La distance entre les êtres 9 étoiles

« Je déteste les talons hauts, leur vacarme lorsqu’ils martèlent les trottoirs. Ma démarche et légère et silencieuse. J’aime m’approcher des gens doucement, à la manière des chats. » Ainsi débute le récit de Camille, 43 ans, la principale narratrice de La solitude des étoiles, le sixième roman de Martine Rouhart.

Camille est assistante vétérinaire et vit en lisière d’un zoo. L’autre narratrice, c’est Suzanne, elle a 68 ans et c’est la mère de Camille.

Les deux femmes ont ceci en commun qu’elles ont toutes deux perdu trop tôt leur compagnon. Hormis cela, la mère ne se reconnaît pas en sa fille qu’elle juge « plus fermée qu’une huître ». Même si, au fil de leur récit, on comprendra qu’elles partagent plus d’un trait semblable. Malgré leur lien de parenté, elles restent des énigmes l’une pour l’autre.

Camille perçoit les individualités humaines comme des étoiles dans le cosmos: « La foule, un désert, et on n’est pas seul à être seul. Les gens : une nuée de solitudes démultipliées séparées par une distance interstellaire. » Elle s’accommode de sa solitude ; même, elle la cultive. Cela ne la rend ni malheureuse ni heureuse, du moment que les autres demeurent à une distance respectueuse: "En somme, de la majorité de nos semblables, on ne se rapproche que par hasard et sans les rencontrer…"

Après un incident survenu à la clinique pour animaux où elle travaille comme assistante vétérinaire, elle décide de prendre du champ quelque temps en Ardennes dans une maison isolée louée pour l’occasion...

Martine Rouhart et détaille la mécanique intérieure et scrute les mouvements du coeur. Elle relève les variations d'état d'âme, elle mesure la distance entre les êtres comme elle observe le passage des saisons sur la nature. Elle le fait à coups de notations brèves, poétiques, jamais appuyées ou répétitives. Elle trouve les mots justes, nouveaux, adaptés à chaque nouvelle observation. Une écriture à petits points qui couture, recouvre parfaitement les sujets étudiés, les situations rendues, les petites plaies de l’existence qui menacent de suppurer en affectant notre relation à autrui.
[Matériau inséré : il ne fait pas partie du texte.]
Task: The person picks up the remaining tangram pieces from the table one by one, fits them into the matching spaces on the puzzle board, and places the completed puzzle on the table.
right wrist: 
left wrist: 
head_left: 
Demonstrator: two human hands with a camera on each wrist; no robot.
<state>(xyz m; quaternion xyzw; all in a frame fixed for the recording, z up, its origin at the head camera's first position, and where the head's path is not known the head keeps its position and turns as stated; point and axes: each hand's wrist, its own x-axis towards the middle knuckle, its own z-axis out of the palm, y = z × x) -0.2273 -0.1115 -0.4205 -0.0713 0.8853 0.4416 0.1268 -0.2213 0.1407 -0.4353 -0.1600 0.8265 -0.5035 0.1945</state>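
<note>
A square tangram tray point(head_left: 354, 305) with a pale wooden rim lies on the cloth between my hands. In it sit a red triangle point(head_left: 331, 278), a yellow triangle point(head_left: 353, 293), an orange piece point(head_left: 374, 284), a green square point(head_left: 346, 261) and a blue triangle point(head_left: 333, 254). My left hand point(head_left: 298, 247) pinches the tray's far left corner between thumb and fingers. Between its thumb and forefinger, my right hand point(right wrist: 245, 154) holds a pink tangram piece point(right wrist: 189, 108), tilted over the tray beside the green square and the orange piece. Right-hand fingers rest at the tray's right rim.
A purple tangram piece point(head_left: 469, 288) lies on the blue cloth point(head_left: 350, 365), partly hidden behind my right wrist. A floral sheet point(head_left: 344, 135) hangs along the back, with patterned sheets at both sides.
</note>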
Comme ce petit choc d’une pomme de pin trouant la neige, que la narratrice, un moment, signale.

Dans la maison de campagne, Camille va faire la rencontre d’un homme incongru, Théodore, mystérieux à souhait, qui traversera sa vie avec la fulgurance d’une comète, sorte d’ours ou d’ogre qui ne se livrerait que par sentences, par éclats, avant de retourner dans sa tanière. Elle s’attache vite à ses visites régulières qui raniment les braises d’humanité de son feu intérieur, la reconnecte à son être profond qui est fait d’ouverture au monde du vivant. Comme entre les étoiles et les humains que sépare un espace inimaginable se nouent des liens secrets qui échappent à toute psychologie.

Le roman est entrecoupé, sur des pages à part, de notations poétiques et scientifiques de Philippe Jaccottet, Anne Perrier ou Hubert Reeves qui font communiquer les faits narrés par la mère et la fille avec les citations rapportées, l'infiniment petit des rapports sociaux à l'infiniment grand de l'univers.

Mère et la fille vont se rapprocher à la faveur de cet épisode ardennais. Camille va quitter, dans les faits, sa solitude mais l’énigme Théodore, la place qu’il a occupée, même quand il aura disparu de sa vie manifeste, n’en demeure pas moins sujette au questionnement. Martine Rouhart a cette élégance de ne pas en dire plus, de laisser le lecteur se faire son idée sur la position des êtres par rapport à leurs semblables sur la carte du tendre des relations humaines.